Nearly all of those arrested faced a quick deportation after appearing before an immigration judge. The raid left more than 30 children without their parents – some of those including the infant children of Jacinto. However, she and several others challenged their deportation.
Jacinto returned to Arkadelphia to care for her children. Unable to work, her family relied on the earnings of her 24-year-old son, as well as donations from the community.
At the plant, Farnam said the company kept hiring new employees, hoping to find those who would stay in the position. After two years, the company has enough employees to run eight of the plant's 10 lines, meeting production goals and rebuilding its image in city.
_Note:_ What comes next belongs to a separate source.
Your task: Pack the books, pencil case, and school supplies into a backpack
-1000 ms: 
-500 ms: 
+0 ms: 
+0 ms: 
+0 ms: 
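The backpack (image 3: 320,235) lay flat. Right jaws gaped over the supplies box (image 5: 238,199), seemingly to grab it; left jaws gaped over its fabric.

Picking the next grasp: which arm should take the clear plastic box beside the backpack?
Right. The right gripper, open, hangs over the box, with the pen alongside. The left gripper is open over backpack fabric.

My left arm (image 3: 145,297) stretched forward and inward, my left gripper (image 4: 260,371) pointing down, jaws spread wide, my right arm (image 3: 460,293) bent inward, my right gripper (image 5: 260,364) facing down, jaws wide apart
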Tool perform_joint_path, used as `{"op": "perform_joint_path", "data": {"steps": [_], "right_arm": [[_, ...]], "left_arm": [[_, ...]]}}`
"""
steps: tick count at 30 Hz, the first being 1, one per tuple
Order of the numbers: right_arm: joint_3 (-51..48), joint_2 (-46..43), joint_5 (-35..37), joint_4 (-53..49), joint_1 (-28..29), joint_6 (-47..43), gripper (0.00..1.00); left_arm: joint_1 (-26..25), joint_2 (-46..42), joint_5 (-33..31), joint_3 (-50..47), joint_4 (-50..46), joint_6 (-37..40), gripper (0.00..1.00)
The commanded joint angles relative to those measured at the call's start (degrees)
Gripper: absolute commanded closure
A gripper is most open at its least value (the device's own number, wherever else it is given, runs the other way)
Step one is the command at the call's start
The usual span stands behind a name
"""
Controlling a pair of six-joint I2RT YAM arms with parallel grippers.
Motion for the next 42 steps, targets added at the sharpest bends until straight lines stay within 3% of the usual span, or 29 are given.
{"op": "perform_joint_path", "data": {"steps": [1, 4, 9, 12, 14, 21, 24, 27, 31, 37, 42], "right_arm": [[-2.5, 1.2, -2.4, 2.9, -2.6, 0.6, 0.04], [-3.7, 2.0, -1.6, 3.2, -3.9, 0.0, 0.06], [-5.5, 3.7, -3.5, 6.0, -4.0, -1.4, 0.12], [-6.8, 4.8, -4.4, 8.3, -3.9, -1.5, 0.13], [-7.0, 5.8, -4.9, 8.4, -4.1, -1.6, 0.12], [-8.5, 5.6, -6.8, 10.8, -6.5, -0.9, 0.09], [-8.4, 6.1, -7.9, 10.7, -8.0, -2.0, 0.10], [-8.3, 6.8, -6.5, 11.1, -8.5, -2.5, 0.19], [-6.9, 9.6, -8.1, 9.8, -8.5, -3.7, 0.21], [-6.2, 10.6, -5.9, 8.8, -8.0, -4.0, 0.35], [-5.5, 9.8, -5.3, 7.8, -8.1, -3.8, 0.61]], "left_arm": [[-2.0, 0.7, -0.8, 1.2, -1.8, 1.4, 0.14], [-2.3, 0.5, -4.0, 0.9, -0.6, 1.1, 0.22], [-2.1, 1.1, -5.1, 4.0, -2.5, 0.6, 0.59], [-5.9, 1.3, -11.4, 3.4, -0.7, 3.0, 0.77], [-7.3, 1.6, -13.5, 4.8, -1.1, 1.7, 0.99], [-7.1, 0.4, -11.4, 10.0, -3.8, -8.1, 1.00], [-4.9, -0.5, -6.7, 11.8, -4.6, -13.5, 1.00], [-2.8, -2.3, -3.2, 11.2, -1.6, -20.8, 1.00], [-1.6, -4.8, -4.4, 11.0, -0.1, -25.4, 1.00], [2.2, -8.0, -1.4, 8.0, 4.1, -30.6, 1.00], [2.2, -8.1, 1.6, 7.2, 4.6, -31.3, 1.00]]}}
The company continues to screen its employees, using the same federal database that Millsap criticized. Both Farnam and Millsap declined to allow a reporter to tour the Arkadelphia plant, citing safety concerns.
For Jacinto, the months after the raid saw court hearings and legal filing. But eight months ago, she received residency, allowing her to work in the country she lived in for more than a decade.
On a recent workday, Jacinto swept floors and cleaned cabinets at a Ouachita Baptist University dormitory. She acknowledged she hasn't talked to those who stayed behind to fight their deportation, saying she likely was the only one to receive her green card.
Jacinto knows she was lucky.
“God touched the heart of the judge,” she said, as the smell of industrial cleansers wafted past the dorm's cinderblock walls.